B148
Genomewide mRNA profiling of familial and non-familial esophageal squamous cell carcinoma for identification of molecular mechanism of esophageal cancer in high-risk area of India
Indranil Chattopadhyay, Avninder Singh, Sujala Kapur, Sunita Saxena
Institute of Pathology, New Delhi, India
Background
Esophageal cancer ranks as the sixth most common cancer among males and ninth most common cancer among females globally. The highest incidence of this cancer in India has been reported from Assam in the North-east region where there is wide spread use of tobacco and betel quid with fermented areca nuts. Further, familial aggregation of esophageal cancer has also been reported from this region of India. However, molecular profiling of esophageal cancer in this region has so far not been investigated.
Method
In the current study, of 317 cases of esophageal cancer reported from 2004 to 2006, 92 (29%) cases were found to have a family history of esophageal and/or other cancers. Genes and molecular functional pathways involved in familial and non-familial esophageal cancer cases were analyzed in esophageal tumour tissue by gene expression profiling using cDNA microarray and were validated by Real-Time PCR and Tissue Microarray.
Results
On the basis of Gene Ontology, MAPK pathway, G-protein coupled receptor family, ion transport activity, and serine or threonine kinase activity were most significantly up regulated and structural constituent of ribosome, endopeptidase inhibitor activity, structural constituent of cytoskeleton, antioxidant activity, and acyl group transferase activity were most significantly down regulated in non-familial esophageal squamous cell carcinoma (ESCC) cases.

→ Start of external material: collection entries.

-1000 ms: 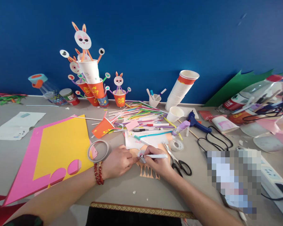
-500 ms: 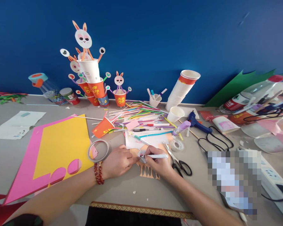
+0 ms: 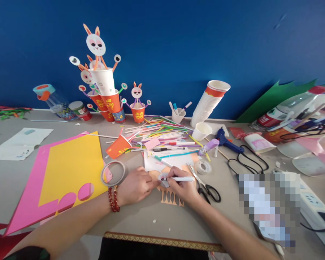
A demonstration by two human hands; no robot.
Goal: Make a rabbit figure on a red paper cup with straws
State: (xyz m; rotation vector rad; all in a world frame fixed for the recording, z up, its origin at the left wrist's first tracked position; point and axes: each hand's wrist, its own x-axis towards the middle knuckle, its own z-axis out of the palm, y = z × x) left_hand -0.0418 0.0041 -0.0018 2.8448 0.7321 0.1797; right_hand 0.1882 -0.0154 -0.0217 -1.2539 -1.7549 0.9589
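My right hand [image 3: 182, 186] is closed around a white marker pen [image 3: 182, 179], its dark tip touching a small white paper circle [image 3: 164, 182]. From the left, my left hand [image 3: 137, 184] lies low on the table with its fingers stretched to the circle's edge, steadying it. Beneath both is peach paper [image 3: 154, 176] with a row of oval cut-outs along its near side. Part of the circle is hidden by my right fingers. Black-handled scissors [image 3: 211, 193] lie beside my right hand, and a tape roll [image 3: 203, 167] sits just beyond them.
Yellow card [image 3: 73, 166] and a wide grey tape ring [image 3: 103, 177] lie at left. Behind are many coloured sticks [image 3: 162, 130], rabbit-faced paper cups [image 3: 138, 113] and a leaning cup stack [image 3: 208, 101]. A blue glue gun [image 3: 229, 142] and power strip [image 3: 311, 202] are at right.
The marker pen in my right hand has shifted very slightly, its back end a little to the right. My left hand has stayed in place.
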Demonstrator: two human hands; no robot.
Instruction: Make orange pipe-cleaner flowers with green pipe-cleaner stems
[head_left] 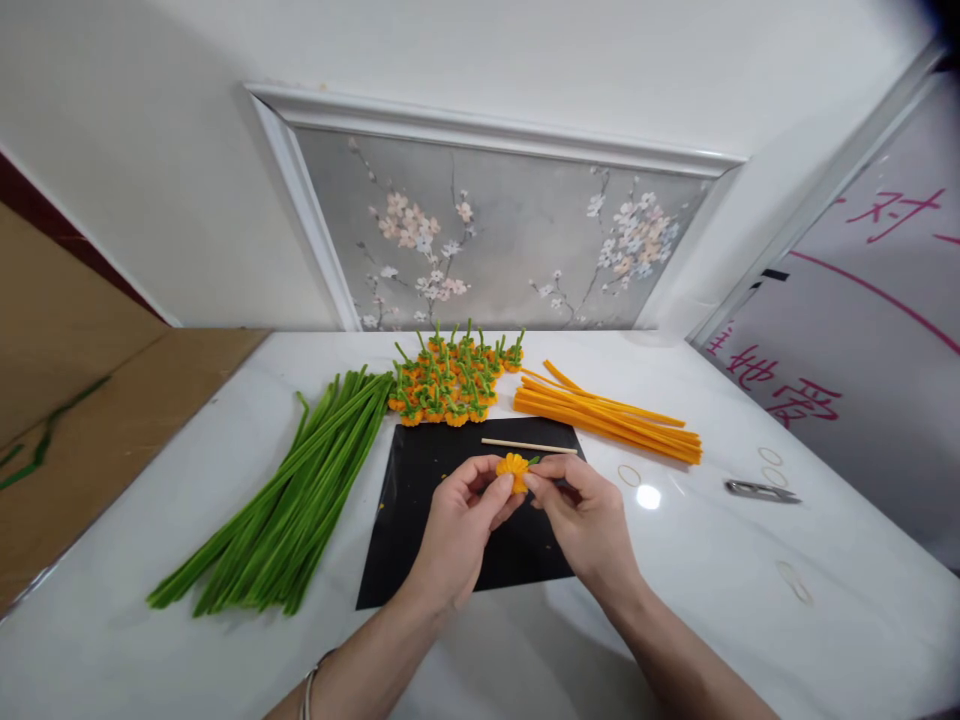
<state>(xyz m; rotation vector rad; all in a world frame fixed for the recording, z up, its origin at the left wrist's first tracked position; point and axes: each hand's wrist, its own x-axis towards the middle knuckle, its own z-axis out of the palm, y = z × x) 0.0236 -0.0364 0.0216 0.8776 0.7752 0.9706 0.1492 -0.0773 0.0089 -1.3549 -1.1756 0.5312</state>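
Observation:
My left hand (461, 515) pinches a small orange fuzzy flower piece (513, 466) over the black mat (409, 520). On its right side, my right hand (589, 515) has thumb and finger closed on a short green stem (534, 461) beside the orange piece. A thin wooden stick (529, 446) lies on the mat just beyond my hands. Many similar orange pieces with green stems (450, 380) stand grouped behind the mat.
Long green fuzzy stems (300, 500) lie left of the mat. Orange fuzzy stems (607, 415) are at the back right. Small snips (761, 491) and rubber bands (628, 475) rest on the white table (712, 600). Cardboard (112, 420) borders the left side.

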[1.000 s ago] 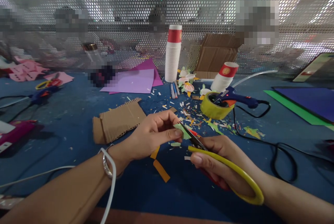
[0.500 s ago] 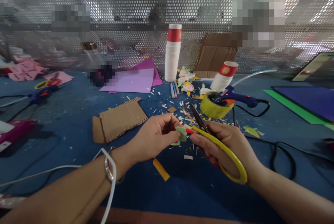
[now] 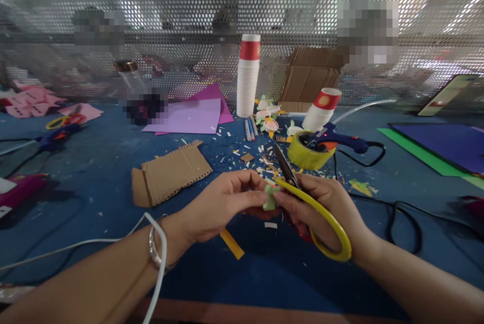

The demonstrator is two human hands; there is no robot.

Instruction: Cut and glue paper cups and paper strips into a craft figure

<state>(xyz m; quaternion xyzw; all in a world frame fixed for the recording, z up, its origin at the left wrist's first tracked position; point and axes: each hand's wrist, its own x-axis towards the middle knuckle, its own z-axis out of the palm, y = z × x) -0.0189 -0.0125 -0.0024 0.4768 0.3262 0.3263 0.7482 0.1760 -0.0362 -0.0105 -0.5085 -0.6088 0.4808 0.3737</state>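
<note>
My left hand (image 3: 236, 198) pinches a small light green paper piece (image 3: 269, 198) between thumb and fingers. My right hand (image 3: 321, 208) is wrapped around a pair of scissors (image 3: 321, 218) with yellow and red handles, its dark blades pointing up and away. The right thumb and fingertips also touch the green paper, and a speck of orange-red shows at its top edge. An orange-yellow paper strip (image 3: 232, 244) lies on the blue table (image 3: 264, 283) just below my left hand. Paper scraps (image 3: 260, 155) are scattered beyond both hands.
A piece of cardboard (image 3: 174, 173) lies left. Behind are purple paper (image 3: 185, 116), markers (image 3: 250, 128), a tall paper-cup stack (image 3: 248, 77) and small paper figures (image 3: 269, 124). Right, a blue glue gun (image 3: 342, 140) rests on a yellow tape roll (image 3: 305, 157). A white cable (image 3: 163, 263) crosses my left wrist.
My two hands have come closer together, the left moving right, so both now touch the green paper. The orange-red piece is now mostly hidden. The scissors stay in my right hand.
</note>
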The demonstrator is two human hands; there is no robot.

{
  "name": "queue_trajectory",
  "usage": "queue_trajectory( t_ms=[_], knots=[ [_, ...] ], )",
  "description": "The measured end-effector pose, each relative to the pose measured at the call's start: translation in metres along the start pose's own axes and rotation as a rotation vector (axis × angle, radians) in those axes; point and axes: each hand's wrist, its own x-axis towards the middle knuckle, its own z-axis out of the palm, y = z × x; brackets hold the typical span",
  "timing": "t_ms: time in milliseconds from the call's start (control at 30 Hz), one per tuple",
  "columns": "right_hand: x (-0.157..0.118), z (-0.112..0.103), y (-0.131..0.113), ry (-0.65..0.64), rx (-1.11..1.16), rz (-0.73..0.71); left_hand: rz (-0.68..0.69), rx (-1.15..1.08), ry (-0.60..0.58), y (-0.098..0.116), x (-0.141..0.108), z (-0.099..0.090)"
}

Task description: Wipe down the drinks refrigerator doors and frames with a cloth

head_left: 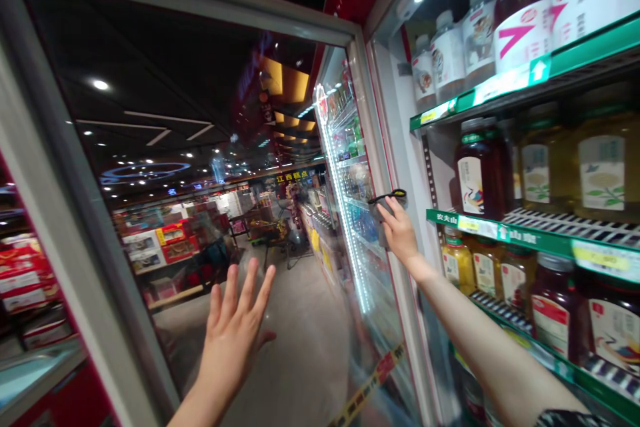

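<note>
My right hand [400,233] reaches to the hinge side of the cooler door, its fingers closed over a dark grey cloth [381,219] pressed against the light frame strip. A black loop with a yellowish inside [388,196] sticks out above the fingers; it seems to belong to the cloth. My left hand [235,323] is raised before the glass pane [200,100] of the open door, fingers spread and holding nothing. Whether its palm touches the glass, I cannot tell. The metal door frame [55,193] runs down the left side.
Cooler shelves at right carry several drink bottles [483,167] behind a green shelf edge [500,230]. Yellow-and-red tape [367,387] crosses the lower glass. Beyond the pane are a lit cooler [350,167], store shelves and a floor aisle [300,320]. Red boxes [30,267] stand far left.
</note>
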Motion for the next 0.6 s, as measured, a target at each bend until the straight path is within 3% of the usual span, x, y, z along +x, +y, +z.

Genes involved in regulation of actin cytoskeleton (WASL), neuroactive ligand receptor interaction (GRM3), Toll-like receptor (CD14), B-cell receptor (IFITM1) and insulin signaling pathways (FOXO1A) were up- regulated and genes involved in humoral immune response (PF4), extracellular matrix organization (COL4A4), metabolism of xenobiotics (EPHX1), TGF-β signaling (SMAD1) and calcium signaling pathways (VDAC1) were down-regulated in familial ESCC cases.
Conclusion
The use of high throughput genomic technology in clinical specimens from well characterised populations that have familial clustering of cancer may lead to identification of molecular mechanism associated with progression of esophageal cancer.